Обезболивающий эффект наступил не сразу. Уж очень
много накопилось внутри такой боли, что хотелось разжать зубы
и орать до хрипоты, до разрыва голосовых связок,
до полного беспамятства. Но Штык лишь сильнее закусывал
ворот собственной куртки и терпел.
Но лекарство наконец подействовала и боль предприняла
стремительное отступление по всем фронтам. В этот момент
Штык понял, что счастье — это просто, когда ничего
не болит. Боль перестала терзать его измученное тело
и какое-то время он просто парил в пространстве
с непередаваемым ощущением полного блаженства.
Сколько прошло времени, он не знал. Два часа? Три?
Пять? Военные сталкеры медленно двигались в сторону южного
прохода и, пока Штык плавал в «отключке», вполне могли
устроить по дороге привал.
Постепенно возвращалось нормальное восприятие окружающего
пространства.

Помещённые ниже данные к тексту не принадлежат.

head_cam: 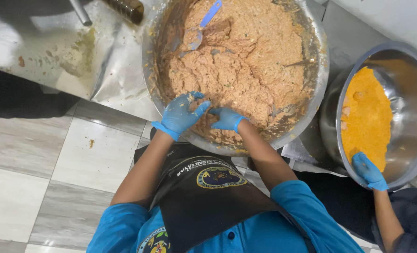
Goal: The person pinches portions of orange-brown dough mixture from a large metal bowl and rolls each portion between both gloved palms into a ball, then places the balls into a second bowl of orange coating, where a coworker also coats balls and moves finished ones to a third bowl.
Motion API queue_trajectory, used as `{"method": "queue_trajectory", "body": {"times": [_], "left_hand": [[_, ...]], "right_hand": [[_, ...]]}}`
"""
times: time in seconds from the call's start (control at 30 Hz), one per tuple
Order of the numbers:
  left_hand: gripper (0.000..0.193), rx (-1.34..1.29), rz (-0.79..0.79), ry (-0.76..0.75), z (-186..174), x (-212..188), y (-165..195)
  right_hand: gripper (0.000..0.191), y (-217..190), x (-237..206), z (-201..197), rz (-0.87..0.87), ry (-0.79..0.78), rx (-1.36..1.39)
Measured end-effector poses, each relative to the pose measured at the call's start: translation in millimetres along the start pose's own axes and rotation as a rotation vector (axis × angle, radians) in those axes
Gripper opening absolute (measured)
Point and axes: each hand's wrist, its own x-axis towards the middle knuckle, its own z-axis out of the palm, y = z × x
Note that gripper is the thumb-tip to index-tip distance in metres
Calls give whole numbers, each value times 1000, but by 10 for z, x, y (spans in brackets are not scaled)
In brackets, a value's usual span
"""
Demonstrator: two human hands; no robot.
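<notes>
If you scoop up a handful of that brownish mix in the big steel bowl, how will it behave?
The brownish minced mixture looks moist and pasty, so it probably clumps and holds a pressed shape. Smears on the large steel bowl suggest it sticks, likely to the blue-gloved left hand and right hand too. It seems soft, not stiff.

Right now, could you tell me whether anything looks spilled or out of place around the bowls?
Yes: yellowish-brown smears soil the steel worktop left of the large steel bowl of brown mixture, and a small crumb lies on the grey floor tiles. A blue-handled scraper sits half-buried in the mixture.
</notes>
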Motion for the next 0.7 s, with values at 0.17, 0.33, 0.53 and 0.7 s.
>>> {"method": "queue_trajectory", "body": {"times": [0.17,0.33,0.53,0.7], "left_hand": [[46,-49,2,10,92,-19,29],[43,-65,-75,-99,181,3,-18],[40,-577,-212,-240,510,32,-295],[64,-1090,-726,-259,872,69,-335]], "right_hand": [[87,-79,11,14,19,-172,-106],[94,-16,-50,-5,53,-287,45],[74,210,-251,-87,90,-247,723],[58,294,-458,-165,20,78,1067]]}}
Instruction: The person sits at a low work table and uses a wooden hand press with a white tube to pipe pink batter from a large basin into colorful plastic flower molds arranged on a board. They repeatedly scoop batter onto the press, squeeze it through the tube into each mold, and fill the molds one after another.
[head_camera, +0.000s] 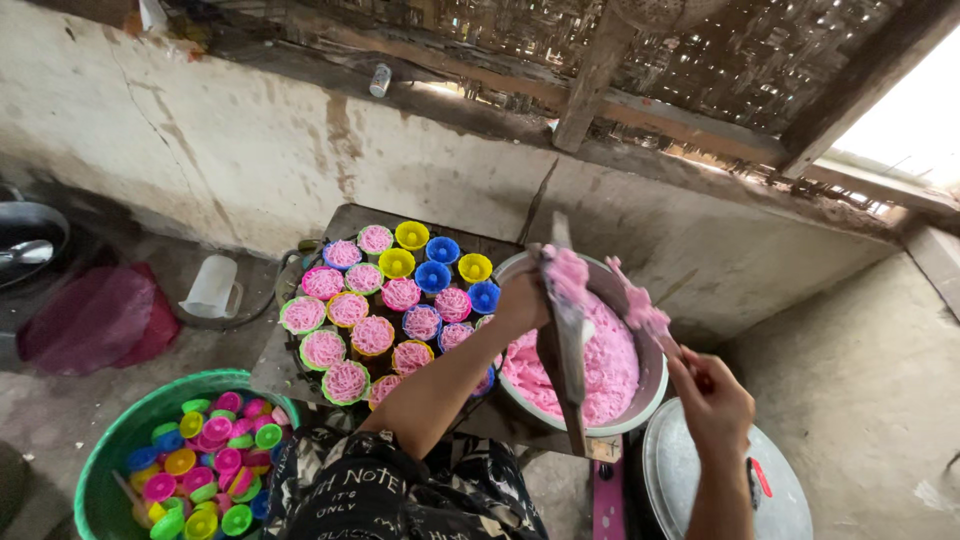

Все спокойнее и ровнее билось сердце, перестали
пульсировать в такт пульсу, ноги, на смену бездумному
счастью, пришли воспоминания о недавнем прошлом.
А с ними пришел и гнев.
Ощущая, как стремительно возвращаются силы, Штык с каждой
секундой все сильнее ненавидел продажного майора Кратчина
с его послушными до полного скотства
солдатиками-военсталами; тупых и кровожадных бандитов, охочих
до чужих богатств; «свободников», желающих захапать дом
и озеро для себя, не считаясь ни с кем;
помешанных на своих идеях генной чистоты, «долговцев»;
мутантов, что с необъяснимым идиотизмом рвались к озеру,
несмотря на долбаных «долговцев»; дурацкое серое небо, из-за
которого здесь не было видно солнца... И, разумеется, Феникса,
боготворящего свою плесень, погнушавшегося ради построения своего
маленького счастья обречь другого человека на проклятие «цепи
судьбы». Его Штык ненавидел в эту минуту больше всех остальных
вместе взятых. Ненависти было столько, что она уже
не помещалась внутри и, казалось, начала понемногу
выплескиваться наружу.
Как-то само собой получилось так, что он перестал
виснуть на своих конвоирах, а «поймав» ногами землю,
зашагал сам. Понемногу прояснялось в глазах, вернулись
ощущения в руках — они оказались связанными
впереди — все четче соображала голова.
— Товарищ майор, кажись очухивается, — сказал один
из тех, что тащил его под руки.
— А не рановато? — удивился Серый.
— Такую дозу закатали, что до Периметра дремать
должен.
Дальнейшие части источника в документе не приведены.